Missing Data

4.4. Missing Data#

import numpy as np
import pandas as pd

Missing data is common in real-world datasets and can affect analysis, aggregation, and model training.
In pandas, missing values are represented with special sentinel markers (placeholder values that mean “missing”), not with a separate universal null type.

Common missing-value markers in pandas:

None: Python’s null singleton. In pandas, it is treated as missing and often appears in object columns.
np.nan (NaN): IEEE floating-point “Not a Number,” commonly used for missing values in numeric/float contexts.
pd.NA: pandas’ missing-value scalar for nullable extension dtypes (for example Int64, boolean, and string), which helps preserve logical dtypes.
pd.NaT: pandas’ missing-value marker for datetime-like values (datetime64, timedelta64, etc.).

Important comparison behavior:

np.nan != np.nan is True
pd.NA == pd.NA returns <NA> (unknown), not True

Because of this, detect missing values with isna() / notna() rather than equality checks.

The following table summarizes the four sentinel missing value markers in Pandas:

Marker	Full Name	Introduced By	dtype	Common?	Use Case
`None`	None	Python	object	Most common	Missing values in string/object columns
`NaN` (`np.nan`)	Not a Number	NumPy	float64	Most common	Missing values in numerical/float columns
`NA` (`pd.NA`)	Not Available	Pandas 1.0 (new)	nullable extension dtypes	Growing	Missing marker for nullable dtypes (e.g., `Int64`, `boolean`, `string`)
`NaT` (`pd.NaT`)	Not a Time	Pandas	datetime/timedelta	Specialized	Missing values in datetime or timedelta columns

Let’s explore each of these sentinel values in detail, starting with None.

4.4.1. None as a Sentinel Value#

A sentinel value is a special value used to signal that data is missing, invalid, or absent — essentially a placeholder that means “there’s nothing here.” In Pandas, the choice of sentinel value depends on the data type:

None as a sentinel:

Python’s native None object is used for object/string arrays
When you include None in a NumPy array, the entire array is forced to object dtype
This is because None is a Python object, not a native NumPy type
Object arrays are usually slower and less type-stable; many operations fall back to Python objects

Why NaN for numerical data:

For numerical arrays, Pandas uses NaN (Not a Number) as the sentinel instead
NaN is a special IEEE 754 floating-point value that can coexist with numbers
This preserves native numerical dtypes and enables fast, compiled operations
However, it forces integer arrays to become float arrays (since NaN is a float value)

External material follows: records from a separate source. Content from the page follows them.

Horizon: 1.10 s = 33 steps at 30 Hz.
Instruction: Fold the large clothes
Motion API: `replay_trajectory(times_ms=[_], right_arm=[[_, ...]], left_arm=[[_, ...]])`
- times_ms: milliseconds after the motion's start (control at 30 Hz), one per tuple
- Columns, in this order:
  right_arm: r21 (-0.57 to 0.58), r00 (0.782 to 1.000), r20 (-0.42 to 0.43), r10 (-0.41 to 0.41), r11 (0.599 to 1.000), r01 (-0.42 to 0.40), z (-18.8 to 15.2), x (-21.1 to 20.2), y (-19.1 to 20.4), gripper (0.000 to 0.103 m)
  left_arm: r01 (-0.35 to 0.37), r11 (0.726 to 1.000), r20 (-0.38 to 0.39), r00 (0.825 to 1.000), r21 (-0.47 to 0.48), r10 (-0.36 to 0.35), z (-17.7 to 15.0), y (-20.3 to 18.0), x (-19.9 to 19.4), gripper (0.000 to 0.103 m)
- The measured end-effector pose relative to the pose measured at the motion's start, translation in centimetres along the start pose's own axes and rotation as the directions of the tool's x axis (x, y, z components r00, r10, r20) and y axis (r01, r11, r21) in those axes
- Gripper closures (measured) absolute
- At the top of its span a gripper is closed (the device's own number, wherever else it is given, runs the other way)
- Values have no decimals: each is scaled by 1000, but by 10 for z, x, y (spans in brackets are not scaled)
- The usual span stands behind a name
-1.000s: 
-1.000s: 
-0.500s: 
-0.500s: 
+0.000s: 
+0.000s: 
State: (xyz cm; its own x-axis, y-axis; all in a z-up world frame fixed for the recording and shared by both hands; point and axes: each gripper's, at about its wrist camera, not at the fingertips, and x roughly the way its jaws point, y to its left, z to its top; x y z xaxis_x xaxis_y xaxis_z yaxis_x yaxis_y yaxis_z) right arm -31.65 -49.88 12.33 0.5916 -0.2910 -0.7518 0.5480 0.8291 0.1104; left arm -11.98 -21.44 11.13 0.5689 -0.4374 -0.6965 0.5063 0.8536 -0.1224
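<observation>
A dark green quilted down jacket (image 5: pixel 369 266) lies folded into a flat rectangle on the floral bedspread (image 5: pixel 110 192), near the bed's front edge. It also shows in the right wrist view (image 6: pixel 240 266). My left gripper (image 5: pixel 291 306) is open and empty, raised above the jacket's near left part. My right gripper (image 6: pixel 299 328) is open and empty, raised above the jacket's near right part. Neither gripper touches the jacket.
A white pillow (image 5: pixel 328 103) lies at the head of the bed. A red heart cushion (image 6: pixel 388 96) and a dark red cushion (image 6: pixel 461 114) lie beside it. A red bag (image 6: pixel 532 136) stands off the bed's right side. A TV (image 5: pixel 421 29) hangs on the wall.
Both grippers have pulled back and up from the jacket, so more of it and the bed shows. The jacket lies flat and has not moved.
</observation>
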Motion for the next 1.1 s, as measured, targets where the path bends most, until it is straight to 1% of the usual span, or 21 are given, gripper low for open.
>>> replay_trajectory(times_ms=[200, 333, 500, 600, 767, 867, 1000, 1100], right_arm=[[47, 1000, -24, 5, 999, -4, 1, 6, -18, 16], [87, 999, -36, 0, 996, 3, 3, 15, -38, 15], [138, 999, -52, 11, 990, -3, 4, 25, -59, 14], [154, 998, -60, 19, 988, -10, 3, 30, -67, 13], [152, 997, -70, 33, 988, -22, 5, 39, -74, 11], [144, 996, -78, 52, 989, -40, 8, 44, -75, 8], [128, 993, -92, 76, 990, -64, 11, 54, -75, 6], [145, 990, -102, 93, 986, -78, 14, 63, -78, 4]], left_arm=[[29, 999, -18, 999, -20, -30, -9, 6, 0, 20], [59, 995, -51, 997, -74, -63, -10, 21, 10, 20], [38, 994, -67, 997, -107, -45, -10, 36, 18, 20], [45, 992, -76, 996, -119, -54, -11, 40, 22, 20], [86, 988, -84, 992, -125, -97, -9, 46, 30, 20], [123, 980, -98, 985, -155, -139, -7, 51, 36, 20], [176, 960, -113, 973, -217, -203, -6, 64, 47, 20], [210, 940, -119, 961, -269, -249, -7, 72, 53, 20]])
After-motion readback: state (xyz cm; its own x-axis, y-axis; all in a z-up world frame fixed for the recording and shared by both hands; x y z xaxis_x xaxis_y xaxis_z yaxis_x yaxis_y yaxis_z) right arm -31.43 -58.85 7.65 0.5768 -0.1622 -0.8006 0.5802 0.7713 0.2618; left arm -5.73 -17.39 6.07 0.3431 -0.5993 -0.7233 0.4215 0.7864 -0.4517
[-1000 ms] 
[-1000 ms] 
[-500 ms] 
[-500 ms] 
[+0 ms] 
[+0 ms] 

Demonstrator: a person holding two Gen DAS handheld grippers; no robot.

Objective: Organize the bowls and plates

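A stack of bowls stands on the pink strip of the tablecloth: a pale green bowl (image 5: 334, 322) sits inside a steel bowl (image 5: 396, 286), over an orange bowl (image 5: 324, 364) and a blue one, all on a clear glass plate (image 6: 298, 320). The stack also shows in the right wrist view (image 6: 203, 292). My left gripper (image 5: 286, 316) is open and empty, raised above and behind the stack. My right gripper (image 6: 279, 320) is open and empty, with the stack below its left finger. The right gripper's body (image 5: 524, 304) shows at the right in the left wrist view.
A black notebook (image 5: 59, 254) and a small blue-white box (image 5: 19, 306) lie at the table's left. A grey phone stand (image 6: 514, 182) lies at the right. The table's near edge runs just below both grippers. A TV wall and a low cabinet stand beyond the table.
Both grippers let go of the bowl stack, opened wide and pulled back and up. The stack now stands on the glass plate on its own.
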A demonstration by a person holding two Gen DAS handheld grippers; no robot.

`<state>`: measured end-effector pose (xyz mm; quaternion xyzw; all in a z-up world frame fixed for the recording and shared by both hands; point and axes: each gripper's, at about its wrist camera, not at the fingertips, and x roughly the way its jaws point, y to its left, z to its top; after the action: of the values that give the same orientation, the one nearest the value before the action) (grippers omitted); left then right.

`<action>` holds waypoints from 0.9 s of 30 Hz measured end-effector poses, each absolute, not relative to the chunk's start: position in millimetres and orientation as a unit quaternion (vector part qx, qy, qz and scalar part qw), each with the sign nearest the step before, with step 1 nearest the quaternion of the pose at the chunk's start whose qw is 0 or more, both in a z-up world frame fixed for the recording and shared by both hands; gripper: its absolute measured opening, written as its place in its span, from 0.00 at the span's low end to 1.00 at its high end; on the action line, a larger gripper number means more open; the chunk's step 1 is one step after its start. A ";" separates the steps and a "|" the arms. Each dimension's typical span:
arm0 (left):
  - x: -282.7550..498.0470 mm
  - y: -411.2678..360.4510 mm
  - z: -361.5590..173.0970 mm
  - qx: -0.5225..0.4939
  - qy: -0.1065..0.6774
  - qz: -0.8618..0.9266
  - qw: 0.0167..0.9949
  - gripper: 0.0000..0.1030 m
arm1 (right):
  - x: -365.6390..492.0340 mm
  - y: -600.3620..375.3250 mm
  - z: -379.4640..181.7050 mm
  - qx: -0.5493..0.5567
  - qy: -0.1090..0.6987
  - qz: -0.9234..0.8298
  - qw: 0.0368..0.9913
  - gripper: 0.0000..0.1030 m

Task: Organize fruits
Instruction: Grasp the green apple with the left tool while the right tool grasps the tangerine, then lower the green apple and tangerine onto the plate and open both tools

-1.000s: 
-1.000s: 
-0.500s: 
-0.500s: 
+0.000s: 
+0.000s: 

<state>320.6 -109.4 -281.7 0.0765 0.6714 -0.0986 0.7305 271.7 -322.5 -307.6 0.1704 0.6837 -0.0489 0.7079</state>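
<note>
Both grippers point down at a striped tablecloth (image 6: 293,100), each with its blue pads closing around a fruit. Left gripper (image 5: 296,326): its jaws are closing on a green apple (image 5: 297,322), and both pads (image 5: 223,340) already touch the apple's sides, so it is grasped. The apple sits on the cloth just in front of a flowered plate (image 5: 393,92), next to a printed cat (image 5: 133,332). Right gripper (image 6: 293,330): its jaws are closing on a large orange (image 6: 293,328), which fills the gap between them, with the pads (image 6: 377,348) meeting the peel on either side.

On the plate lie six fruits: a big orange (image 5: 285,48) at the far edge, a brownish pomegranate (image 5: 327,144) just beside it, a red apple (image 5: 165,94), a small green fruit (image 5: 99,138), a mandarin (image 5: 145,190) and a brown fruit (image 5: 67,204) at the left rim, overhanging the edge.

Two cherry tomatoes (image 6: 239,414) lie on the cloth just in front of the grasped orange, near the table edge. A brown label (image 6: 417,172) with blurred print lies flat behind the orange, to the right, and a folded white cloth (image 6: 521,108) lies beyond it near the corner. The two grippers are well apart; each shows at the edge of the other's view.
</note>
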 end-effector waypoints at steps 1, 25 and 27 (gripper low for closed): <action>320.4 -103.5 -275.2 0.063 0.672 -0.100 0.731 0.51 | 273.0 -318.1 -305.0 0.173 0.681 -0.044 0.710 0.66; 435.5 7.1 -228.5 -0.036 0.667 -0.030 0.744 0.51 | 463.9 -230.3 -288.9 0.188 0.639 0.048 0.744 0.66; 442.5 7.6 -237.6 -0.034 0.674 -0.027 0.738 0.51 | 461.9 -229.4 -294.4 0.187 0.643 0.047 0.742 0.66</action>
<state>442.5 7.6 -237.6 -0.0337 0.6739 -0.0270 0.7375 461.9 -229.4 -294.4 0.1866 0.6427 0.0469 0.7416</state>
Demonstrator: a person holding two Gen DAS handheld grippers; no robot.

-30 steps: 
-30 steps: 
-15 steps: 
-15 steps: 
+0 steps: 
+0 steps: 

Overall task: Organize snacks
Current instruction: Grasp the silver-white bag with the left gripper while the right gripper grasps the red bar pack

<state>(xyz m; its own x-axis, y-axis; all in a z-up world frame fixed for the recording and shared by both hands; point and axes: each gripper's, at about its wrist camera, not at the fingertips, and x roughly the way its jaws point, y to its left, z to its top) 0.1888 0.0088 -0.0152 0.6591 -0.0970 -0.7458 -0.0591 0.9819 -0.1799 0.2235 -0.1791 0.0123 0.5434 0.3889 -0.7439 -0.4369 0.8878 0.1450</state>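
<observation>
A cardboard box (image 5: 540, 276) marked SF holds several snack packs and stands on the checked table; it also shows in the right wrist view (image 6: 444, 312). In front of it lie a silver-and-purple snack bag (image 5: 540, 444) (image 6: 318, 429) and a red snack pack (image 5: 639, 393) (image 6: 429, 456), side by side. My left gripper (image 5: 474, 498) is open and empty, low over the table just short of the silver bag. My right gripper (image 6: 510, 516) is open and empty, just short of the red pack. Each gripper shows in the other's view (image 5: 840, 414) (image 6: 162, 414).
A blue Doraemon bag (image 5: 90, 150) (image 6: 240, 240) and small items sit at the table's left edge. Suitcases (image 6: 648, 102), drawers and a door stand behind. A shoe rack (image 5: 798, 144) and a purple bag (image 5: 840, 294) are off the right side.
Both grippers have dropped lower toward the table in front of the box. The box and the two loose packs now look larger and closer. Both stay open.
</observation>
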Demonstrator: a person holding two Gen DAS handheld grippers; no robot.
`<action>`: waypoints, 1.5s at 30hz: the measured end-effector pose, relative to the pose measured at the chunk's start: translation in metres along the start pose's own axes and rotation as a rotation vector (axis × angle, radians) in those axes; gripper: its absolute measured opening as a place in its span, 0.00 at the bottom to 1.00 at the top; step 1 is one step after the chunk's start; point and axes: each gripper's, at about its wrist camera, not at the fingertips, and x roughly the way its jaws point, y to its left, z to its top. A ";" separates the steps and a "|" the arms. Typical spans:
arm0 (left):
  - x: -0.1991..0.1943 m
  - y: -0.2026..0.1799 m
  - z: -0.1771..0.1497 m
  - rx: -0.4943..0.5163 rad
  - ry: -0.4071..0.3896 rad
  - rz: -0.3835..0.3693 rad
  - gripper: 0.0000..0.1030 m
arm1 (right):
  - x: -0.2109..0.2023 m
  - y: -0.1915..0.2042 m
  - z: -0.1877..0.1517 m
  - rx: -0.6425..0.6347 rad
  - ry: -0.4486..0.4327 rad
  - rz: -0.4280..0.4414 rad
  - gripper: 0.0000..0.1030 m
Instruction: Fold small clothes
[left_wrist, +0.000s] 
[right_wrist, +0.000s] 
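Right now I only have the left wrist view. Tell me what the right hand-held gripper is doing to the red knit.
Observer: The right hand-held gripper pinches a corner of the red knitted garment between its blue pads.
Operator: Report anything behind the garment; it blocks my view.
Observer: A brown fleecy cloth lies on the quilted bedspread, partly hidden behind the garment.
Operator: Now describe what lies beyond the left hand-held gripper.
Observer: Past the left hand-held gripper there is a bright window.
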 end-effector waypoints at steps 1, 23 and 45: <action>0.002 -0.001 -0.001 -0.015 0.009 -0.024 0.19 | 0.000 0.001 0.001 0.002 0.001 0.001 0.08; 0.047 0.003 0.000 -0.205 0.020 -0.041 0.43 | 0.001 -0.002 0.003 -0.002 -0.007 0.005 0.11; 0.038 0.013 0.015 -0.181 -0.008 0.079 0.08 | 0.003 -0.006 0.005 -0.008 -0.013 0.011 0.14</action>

Pay attention to how dtypes change in the following examples:

### dtype is int64

arr = np.array([1, 1, 2, 3])
arr.dtype

dtype('int64')

In the following context, NumPy infers the arr elements as Python objects because of None.

arr = np.array([1, None, 2, 3])
print("arr.dtype:", arr.dtype)
arr

arr.dtype: object

array([1, None, 2, 3], dtype=object)

The problem with object dtype is, when None forces an array to object dtype, NumPy operations break because they expect native numerical types:

%%expect TypeError

arr.sum()     ### will generate a TypeError

TypeError: unsupported operand type(s) for +: 'int' and 'NoneType'

Forcing dtype=float to avoid TypeError:

To prevent the TypeError with object dtype arrays, you can explicitly set dtype=float when creating the array. This converts None to NaN, which NumPy can handle natively.

However, this doesn’t solve the missing data problem — it just changes how NumPy handles it. Arithmetic operations with NaN propagate the missing value through calculations, so the sum still results in NaN. This behavior is intentional: it forces you to explicitly decide how to handle missing data rather than silently ignoring it.

arr = np.array([1, None, 2, 3], dtype=float)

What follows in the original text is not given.